Assigned task: Each line of the material holding the word "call" must be identified and copied.
Exercise data START
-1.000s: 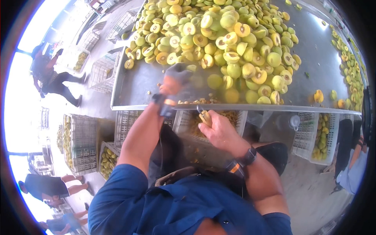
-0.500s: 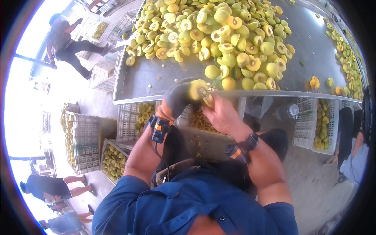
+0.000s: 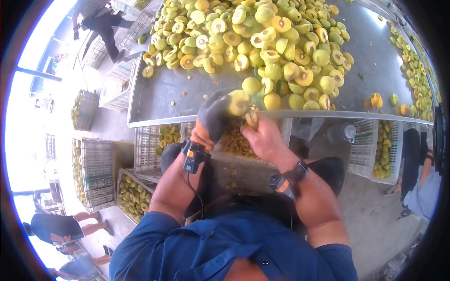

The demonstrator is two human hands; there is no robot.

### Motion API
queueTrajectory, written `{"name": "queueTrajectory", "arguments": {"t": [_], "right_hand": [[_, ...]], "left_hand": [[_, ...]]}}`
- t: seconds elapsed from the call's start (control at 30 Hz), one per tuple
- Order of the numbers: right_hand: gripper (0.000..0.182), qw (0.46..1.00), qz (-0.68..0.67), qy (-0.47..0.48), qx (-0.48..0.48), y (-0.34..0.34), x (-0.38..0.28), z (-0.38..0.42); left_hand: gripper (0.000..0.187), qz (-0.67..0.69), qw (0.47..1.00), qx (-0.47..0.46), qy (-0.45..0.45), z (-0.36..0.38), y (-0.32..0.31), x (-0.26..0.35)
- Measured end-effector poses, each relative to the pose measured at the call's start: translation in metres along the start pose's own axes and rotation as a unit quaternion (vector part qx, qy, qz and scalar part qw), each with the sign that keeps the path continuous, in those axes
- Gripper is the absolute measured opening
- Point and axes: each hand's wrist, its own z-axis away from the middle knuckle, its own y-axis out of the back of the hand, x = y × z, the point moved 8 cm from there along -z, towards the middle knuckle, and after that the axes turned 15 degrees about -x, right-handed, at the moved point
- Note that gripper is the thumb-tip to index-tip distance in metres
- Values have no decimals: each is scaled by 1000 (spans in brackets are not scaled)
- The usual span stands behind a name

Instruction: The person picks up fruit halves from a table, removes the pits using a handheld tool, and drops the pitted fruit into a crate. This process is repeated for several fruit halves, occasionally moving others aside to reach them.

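Observation:
My left hand (image 3: 213,114), in a dark glove with an orange cuff, is closed around a cut yellow-green stone fruit (image 3: 238,103) above the table's front edge. Bare, my right hand (image 3: 268,140) grips a short pitting tool (image 3: 252,120) with a tan handle, its tip right beside the fruit. A big pile of halved stone fruit (image 3: 262,42), many with pits showing, lies on the metal table (image 3: 159,96) just beyond both hands. Beneath them a crate of scraps (image 3: 239,144) is partly hidden by my hands.
Crates of fruit (image 3: 96,173) stand on the floor at left, and another crate (image 3: 384,150) is under the table at right. A clear plastic jug (image 3: 344,133) is near it. More fruit (image 3: 417,79) lines the table's far right. Other people (image 3: 105,30) are nearby, left and right.
Both hands stay close together by the table edge, with the fruit and tool shifted only slightly. The view has turned a little, and the person at upper left has moved up and right in view.

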Motion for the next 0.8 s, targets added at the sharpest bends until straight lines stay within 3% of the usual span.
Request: {"name": "queueTrajectory", "arguments": {"t": [0.07,0.17,0.27,0.37,0.43,0.5,0.57,0.67,0.77,0.8], "right_hand": [[29,1000,14,3,24,5,0,-4],[24,989,-99,-94,-64,-2,4,-8],[12,941,-305,-109,-102,-16,17,-10],[14,998,-48,22,-28,-7,3,-20],[16,982,133,125,53,-7,2,-20],[17,964,198,161,73,-10,-2,-19],[18,980,154,119,29,-11,2,-21],[17,990,121,-4,70,-1,1,-18],[15,976,153,119,98,-3,-10,-14],[14,986,132,98,29,-7,-6,-18]], "left_hand": [[42,-42,999,-12,-14,-3,4,1],[45,-67,997,-8,-23,-4,3,3],[47,-61,997,-7,-35,-2,6,3],[50,-97,994,-9,-48,-1,8,5],[52,-127,990,-3,-57,2,9,6],[53,-151,987,8,-64,5,9,7],[53,-158,985,8,-68,9,4,12],[52,-159,984,0,-79,9,1,16],[51,-120,990,0,-74,9,4,10],[51,-102,992,2,-71,8,4,9]]}}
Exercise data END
Solution to this exercise:
- t: seconds elapsed from the call's start (control at 30 Hz), one per tuple
- Measured end-effector poses, each relative to the pose measured at the call's start: translation in metres along the start pose's own axes and rotation as a unit quaternion (vector part qx, qy, qz and scalar part qw), each with the sign that keeps the path continuous, in those axes

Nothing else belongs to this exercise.